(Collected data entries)

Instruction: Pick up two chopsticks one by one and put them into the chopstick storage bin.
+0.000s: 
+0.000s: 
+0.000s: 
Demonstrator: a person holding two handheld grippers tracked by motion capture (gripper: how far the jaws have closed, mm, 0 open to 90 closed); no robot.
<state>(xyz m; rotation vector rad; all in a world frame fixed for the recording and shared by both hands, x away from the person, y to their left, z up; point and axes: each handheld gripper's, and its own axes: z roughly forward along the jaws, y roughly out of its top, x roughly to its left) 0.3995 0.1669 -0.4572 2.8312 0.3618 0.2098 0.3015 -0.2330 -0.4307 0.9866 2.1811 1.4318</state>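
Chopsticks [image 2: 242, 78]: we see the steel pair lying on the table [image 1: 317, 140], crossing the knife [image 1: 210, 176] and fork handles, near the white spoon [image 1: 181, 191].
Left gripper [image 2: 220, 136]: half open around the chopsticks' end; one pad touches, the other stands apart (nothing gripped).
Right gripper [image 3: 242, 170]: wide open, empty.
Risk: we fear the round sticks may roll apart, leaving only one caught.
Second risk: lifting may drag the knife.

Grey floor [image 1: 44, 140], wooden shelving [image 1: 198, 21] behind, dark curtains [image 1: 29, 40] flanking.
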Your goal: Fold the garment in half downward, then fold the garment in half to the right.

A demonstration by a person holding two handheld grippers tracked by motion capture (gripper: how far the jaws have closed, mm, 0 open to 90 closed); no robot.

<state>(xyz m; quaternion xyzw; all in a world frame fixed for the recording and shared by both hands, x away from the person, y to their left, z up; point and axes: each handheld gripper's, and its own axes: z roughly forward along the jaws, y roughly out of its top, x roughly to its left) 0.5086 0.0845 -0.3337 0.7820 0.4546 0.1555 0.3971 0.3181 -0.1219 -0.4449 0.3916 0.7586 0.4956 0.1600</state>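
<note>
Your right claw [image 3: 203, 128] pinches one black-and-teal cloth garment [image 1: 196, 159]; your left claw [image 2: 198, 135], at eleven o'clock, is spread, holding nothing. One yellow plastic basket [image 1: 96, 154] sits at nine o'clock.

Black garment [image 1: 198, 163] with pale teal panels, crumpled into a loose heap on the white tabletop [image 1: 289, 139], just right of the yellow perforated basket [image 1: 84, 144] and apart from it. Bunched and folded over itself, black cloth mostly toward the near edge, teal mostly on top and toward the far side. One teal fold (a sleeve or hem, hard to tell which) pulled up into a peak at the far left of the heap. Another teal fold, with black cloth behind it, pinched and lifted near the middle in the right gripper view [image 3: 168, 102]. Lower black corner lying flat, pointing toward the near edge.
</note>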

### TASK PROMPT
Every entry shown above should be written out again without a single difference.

### THE ANSWER
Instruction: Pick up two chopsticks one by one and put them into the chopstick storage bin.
+0.000s: 
+0.000s: 
+0.000s: 
Demonstrator: a person holding two handheld grippers tracked by motion capture (gripper: how far the jaws have closed, mm, 0 open to 90 closed); no robot.
<state>(xyz m; rotation vector rad; all in a world frame fixed for the recording and shared by both hands, x away from the person, y to their left, z up; point and axes: each handheld gripper's, and its own axes: z roughly forward along the jaws, y roughly out of its top, x roughly to its left) 0.3995 0.1669 -0.4572 2.8312 0.3618 0.2098 0.3015 -0.2330 -0.4307 0.9866 2.1811 1.4318</state>
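Chopsticks [image 2: 242, 78]: we see the steel pair lying on the table [image 1: 317, 140], crossing the knife [image 1: 210, 176] and fork handles, near the white spoon [image 1: 181, 191].
Left gripper [image 2: 220, 136]: half open around the chopsticks' end; one pad touches, the other stands apart (nothing gripped).
Right gripper [image 3: 242, 170]: wide open, empty.
Risk: we fear the round sticks may roll apart, leaving only one caught.
Second risk: lifting may drag the knife.

Grey floor [image 1: 44, 140], wooden shelving [image 1: 198, 21] behind, dark curtains [image 1: 29, 40] flanking.
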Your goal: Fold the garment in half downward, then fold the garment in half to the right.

A demonstration by a person holding two handheld grippers tracked by motion capture (gripper: how far the jaws have closed, mm, 0 open to 90 closed); no robot.

<state>(xyz m; quaternion xyzw; all in a world frame fixed for the recording and shared by both hands, x away from the person, y to their left, z up; point and axes: each handheld gripper's, and its own axes: z roughly forward along the jaws, y roughly out of its top, x roughly to its left) 0.5086 0.0845 -0.3337 0.7820 0.4546 0.1555 0.3971 0.3181 -0.1219 -0.4449 0.3916 0.7586 0.4956 0.1600</state>
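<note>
Your right claw [image 3: 203, 128] pinches one black-and-teal cloth garment [image 1: 196, 159]; your left claw [image 2: 198, 135], at eleven o'clock, is spread, holding nothing. One yellow plastic basket [image 1: 96, 154] sits at nine o'clock.

Black garment [image 1: 198, 163] with pale teal panels, crumpled into a loose heap on the white tabletop [image 1: 289, 139], just right of the yellow perforated basket [image 1: 84, 144] and apart from it. Bunched and folded over itself, black cloth mostly toward the near edge, teal mostly on top and toward the far side. One teal fold (a sleeve or hem, hard to tell which) pulled up into a peak at the far left of the heap. Another teal fold, with black cloth behind it, pinched and lifted near the middle in the right gripper view [image 3: 168, 102]. Lower black corner lying flat, pointing toward the near edge.
</note>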

This exercise requires nothing further.